In the 10,000 kilometers here in China I saw many examples of how to use a bike in a way we don't do in the western world, like the fruit- and vegetable bike. Also carry a pig or two on it is quite normal. I've seen it a number of times and should be used by it but it's every time worth a stop. And then the locals look in amazement to me how I can cycle with my luggage!

Anyway, I'm in Kunming, nice and warm at the day. It's still almost 1900 meters altitude here so at night it's cool enough. The bike has got some maintenance work and some parts were changed by the local bike shop who did not charge me anything because I had my own material with me! This is China!

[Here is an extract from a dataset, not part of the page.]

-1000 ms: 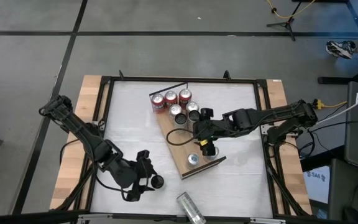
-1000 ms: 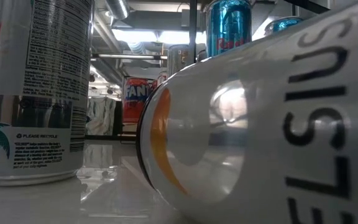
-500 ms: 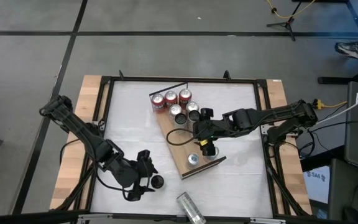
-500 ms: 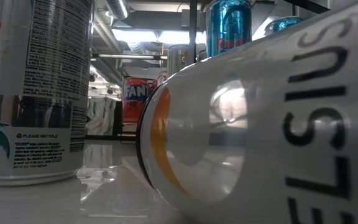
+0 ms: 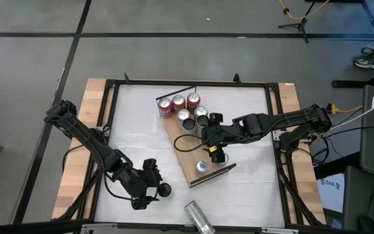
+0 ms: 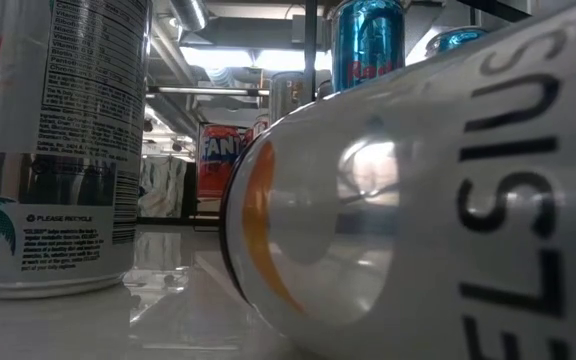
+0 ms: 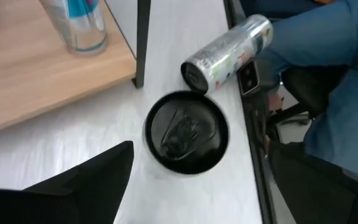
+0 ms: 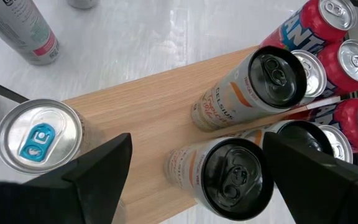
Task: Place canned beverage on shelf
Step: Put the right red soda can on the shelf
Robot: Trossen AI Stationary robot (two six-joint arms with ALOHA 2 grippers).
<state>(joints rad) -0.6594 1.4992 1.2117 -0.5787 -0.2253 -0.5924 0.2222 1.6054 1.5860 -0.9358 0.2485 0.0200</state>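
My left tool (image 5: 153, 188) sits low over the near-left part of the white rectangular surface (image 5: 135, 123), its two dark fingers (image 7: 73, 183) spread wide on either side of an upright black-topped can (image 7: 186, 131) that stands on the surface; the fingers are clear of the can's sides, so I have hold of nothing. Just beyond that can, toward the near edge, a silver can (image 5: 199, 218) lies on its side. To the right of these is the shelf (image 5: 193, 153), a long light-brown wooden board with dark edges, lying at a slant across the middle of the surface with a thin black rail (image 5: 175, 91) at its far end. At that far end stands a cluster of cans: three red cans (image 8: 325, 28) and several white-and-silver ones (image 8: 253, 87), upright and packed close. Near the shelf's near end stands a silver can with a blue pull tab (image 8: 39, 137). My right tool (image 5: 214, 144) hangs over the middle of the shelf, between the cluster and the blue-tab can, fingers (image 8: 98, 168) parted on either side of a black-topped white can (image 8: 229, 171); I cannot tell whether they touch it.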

So I'm ready for the next stop. This depends on the tenant of my house but it seems to be almost sure he stays for another year. So I'll head off to Guangxi and Yangshuo to meet friends and spend Christmas and New Year there before I will go south. Japan is too cold in January with 10-15 degrees. I like hot weather and I can find it more south!

Another year

Finally I got the confirmation. My tenant stays another year in my house in Amsterdam. It gives me another year on the bike. And where will Jim lead me to? At first to Yangshuo for Christmas and New Year's Eve. So my dear friends in Yangshuo, guang tou tou comes back! Get a shelter!

After Yangshuo, it will be by then somewhere January I will probably go to Vietnam and/or Laos and Thailand. That's something I have to find out later. And in April/may probably Japan while the summer could be reserved for Mongolia and/or Western China. Lots of possibilities. But for the first months of 2003 I want to be in warmer areas. I miss the heat. So I might even make my way back to Bangkok and Malaysia. I will make more plans in the second half of December when I'll be in Yangshuo!

Back on the road to the east

After a day delay due to the rain in Kunming I rode out of Kunming. It's never easy to leave a big city in China and Kunming is no exception, even though I had been on that same road before. But Kunming was nice to me and let me go without much difficulty.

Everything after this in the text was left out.